---------- Data excerpt

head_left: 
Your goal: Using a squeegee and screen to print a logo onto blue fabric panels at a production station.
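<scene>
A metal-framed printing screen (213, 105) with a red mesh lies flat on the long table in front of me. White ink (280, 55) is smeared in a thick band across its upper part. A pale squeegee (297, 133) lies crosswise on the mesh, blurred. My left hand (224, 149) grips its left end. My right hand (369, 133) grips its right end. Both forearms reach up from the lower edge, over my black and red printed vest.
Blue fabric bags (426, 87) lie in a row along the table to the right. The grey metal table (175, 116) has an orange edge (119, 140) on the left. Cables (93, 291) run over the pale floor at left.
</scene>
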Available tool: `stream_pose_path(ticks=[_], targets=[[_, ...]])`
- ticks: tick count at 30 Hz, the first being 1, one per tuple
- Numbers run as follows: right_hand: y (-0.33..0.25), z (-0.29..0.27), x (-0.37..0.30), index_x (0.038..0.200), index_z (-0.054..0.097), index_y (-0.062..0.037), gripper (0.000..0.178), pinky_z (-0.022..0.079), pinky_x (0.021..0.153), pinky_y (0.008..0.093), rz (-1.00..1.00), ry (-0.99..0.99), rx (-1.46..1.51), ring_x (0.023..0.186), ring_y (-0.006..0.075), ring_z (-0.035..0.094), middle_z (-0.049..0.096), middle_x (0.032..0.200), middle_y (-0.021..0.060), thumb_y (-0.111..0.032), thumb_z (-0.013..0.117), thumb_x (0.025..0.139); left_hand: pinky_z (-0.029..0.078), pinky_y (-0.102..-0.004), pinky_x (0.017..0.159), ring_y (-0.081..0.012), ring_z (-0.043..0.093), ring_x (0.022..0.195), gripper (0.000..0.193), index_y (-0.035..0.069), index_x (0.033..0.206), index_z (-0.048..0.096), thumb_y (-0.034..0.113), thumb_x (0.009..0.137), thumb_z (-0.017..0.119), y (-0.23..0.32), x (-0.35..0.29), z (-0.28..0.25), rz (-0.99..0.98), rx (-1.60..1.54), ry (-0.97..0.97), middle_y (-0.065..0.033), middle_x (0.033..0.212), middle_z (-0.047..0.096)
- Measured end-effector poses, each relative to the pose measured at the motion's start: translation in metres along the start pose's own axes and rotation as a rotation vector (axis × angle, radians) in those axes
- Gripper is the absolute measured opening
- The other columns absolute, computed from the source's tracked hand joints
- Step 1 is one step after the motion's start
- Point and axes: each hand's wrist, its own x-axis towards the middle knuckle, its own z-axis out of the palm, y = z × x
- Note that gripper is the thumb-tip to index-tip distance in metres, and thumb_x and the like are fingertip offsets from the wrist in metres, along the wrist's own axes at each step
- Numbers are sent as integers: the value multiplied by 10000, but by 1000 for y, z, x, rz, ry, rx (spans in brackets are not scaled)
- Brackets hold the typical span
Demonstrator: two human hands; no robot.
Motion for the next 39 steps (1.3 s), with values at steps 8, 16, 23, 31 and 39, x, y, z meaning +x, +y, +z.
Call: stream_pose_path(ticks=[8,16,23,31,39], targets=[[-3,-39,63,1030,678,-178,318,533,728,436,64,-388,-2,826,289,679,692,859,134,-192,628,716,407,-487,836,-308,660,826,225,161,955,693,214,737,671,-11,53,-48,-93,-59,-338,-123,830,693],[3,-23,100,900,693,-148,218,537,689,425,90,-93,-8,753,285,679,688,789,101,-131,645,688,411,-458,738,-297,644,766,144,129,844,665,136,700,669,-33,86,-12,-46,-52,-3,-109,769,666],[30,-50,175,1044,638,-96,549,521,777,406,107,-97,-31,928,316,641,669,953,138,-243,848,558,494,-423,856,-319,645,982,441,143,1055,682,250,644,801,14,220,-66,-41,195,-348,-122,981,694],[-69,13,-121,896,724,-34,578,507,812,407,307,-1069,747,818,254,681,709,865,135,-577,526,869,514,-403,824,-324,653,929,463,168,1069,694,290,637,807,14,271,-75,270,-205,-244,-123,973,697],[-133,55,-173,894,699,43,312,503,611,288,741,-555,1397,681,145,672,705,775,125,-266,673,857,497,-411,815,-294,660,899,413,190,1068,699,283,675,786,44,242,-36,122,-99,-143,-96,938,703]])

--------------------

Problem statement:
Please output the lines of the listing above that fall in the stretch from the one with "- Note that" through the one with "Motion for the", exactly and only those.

Your response:
- Note that gripper is the thumb-tip to index-tip distance in metres, and thumb_x and the like are fingertip offsets from the wrist in metres, along the wrist's own axes at each step
- Numbers are sent as integers: the value multiplied by 10000, but by 1000 for y, z, x, rz, ry, rx (spans in brackets are not scaled)
- Brackets hold the typical span
Demonstrator: two human hands; no robot.
Motion for the next 39 steps (1.3 s), with values at steps 8, 16, 23, 31 and 39, x, y, z meaning +x, +y, +z.

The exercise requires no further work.